*Task item*: Only one stretch of the data is wanted: the line containing "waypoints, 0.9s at", the line containing "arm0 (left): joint", and every line between them, copied exactly.

*Source information*:

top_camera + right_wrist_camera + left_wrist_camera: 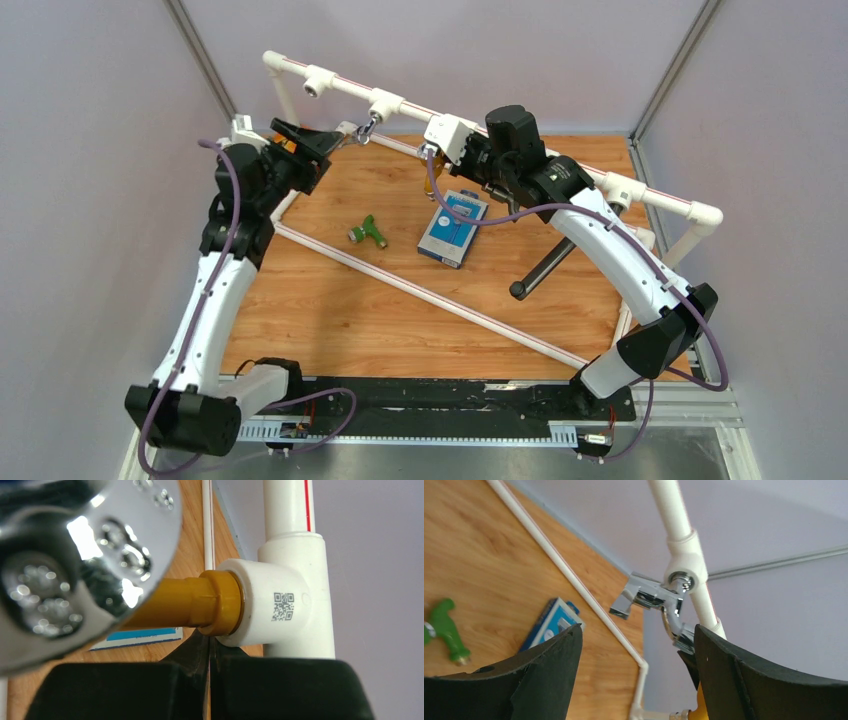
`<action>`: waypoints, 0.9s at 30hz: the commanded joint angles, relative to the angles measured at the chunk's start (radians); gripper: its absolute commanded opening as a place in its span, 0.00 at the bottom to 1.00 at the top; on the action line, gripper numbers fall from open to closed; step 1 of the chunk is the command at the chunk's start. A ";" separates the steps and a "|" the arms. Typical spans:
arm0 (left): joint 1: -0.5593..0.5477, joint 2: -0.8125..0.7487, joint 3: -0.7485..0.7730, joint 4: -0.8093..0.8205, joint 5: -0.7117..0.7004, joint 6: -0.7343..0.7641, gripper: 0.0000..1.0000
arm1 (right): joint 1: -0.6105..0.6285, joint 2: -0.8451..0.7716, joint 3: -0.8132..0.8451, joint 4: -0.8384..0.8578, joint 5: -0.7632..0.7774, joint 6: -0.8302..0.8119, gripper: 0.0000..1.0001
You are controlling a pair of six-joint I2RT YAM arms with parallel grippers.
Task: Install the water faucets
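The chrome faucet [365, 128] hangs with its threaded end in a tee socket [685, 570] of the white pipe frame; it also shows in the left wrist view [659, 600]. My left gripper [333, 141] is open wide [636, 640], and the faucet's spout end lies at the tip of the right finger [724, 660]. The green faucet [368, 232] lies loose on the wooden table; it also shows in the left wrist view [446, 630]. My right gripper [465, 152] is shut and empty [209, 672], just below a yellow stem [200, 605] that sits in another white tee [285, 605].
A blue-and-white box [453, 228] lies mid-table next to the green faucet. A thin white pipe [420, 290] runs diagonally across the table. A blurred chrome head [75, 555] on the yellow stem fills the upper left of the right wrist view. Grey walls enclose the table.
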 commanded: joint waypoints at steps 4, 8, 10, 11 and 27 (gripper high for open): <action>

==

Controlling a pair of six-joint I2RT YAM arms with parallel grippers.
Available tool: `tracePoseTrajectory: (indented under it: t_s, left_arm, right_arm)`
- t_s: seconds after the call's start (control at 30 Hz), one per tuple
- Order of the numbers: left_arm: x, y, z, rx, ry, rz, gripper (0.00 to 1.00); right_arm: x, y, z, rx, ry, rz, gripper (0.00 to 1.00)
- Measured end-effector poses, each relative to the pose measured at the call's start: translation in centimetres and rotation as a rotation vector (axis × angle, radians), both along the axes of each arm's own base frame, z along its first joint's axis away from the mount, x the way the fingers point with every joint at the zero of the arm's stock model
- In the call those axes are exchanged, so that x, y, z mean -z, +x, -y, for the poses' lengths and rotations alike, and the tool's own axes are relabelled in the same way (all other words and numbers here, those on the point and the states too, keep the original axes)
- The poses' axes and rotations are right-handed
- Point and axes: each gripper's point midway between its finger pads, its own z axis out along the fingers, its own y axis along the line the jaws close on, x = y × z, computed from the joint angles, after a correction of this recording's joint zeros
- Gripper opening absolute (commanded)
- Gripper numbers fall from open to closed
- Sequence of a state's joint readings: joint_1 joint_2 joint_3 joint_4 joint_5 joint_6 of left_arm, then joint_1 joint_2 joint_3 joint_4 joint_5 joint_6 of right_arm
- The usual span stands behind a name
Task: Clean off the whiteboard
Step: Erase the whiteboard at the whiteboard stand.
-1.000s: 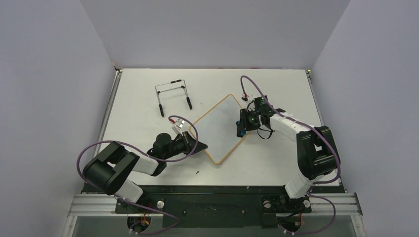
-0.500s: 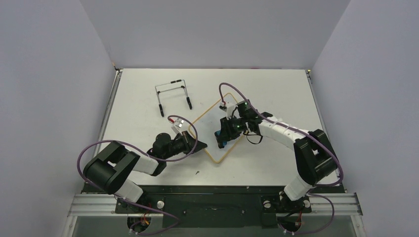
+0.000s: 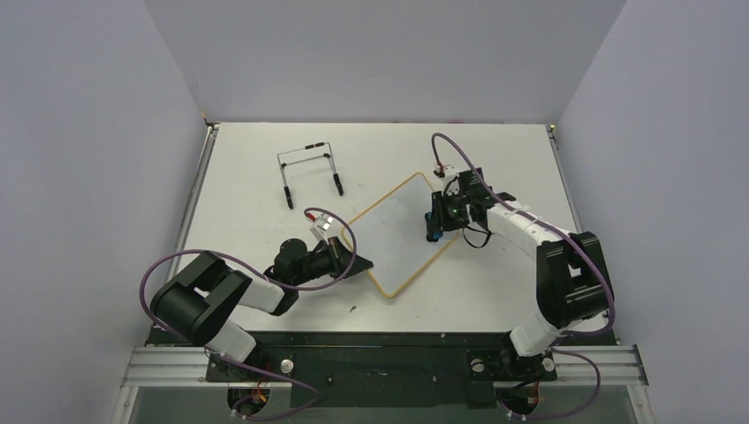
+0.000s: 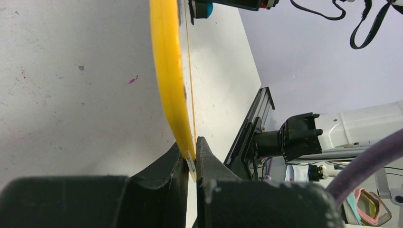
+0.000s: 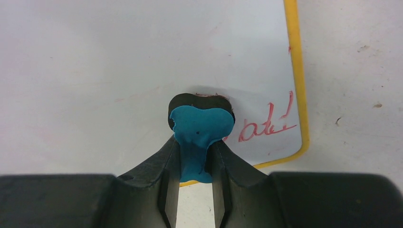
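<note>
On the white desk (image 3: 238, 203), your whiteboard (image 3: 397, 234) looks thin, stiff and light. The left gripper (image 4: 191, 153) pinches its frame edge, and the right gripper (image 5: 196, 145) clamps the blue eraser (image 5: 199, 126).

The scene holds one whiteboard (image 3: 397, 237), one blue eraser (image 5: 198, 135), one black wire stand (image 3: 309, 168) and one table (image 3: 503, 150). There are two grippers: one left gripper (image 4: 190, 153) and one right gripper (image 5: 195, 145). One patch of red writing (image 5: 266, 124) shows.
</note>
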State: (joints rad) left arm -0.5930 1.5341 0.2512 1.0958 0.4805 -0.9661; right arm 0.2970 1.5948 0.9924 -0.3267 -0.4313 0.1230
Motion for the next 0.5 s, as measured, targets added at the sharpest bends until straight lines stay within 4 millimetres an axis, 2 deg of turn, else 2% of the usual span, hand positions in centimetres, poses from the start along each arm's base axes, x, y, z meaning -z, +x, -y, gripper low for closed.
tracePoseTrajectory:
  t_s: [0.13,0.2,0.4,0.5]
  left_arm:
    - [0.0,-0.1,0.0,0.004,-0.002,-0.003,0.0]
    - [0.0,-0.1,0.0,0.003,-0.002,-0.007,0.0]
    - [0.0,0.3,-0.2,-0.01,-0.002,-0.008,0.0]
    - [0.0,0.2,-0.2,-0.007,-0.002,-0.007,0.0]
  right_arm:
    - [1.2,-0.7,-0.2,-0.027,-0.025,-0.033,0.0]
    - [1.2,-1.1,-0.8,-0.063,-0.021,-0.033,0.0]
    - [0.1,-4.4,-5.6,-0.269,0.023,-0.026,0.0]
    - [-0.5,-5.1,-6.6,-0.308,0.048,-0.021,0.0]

*Task output*:
`<action>`: waypoints, 0.9s at 30hz: the commanded joint angles, relative to the angles measured at the chunk's start (radians); gripper: its absolute commanded opening as a place in its span, 0.00 at the bottom to 1.00 at the top; on the action line, gripper numbers fall from open to closed; step 1 of the chunk is the command at the chunk's start. A ";" separates the steps and a "|" the arms. Typical spans:
arm0 (left): joint 1: -0.5593..0.5477, joint 2: -0.8125..0.7487, joint 3: -0.7485..0.7730, joint 4: -0.8093..0.8205, joint 5: -0.7117..0.7004, joint 6: -0.7343..0.7641, gripper: 0.0000..1.0000

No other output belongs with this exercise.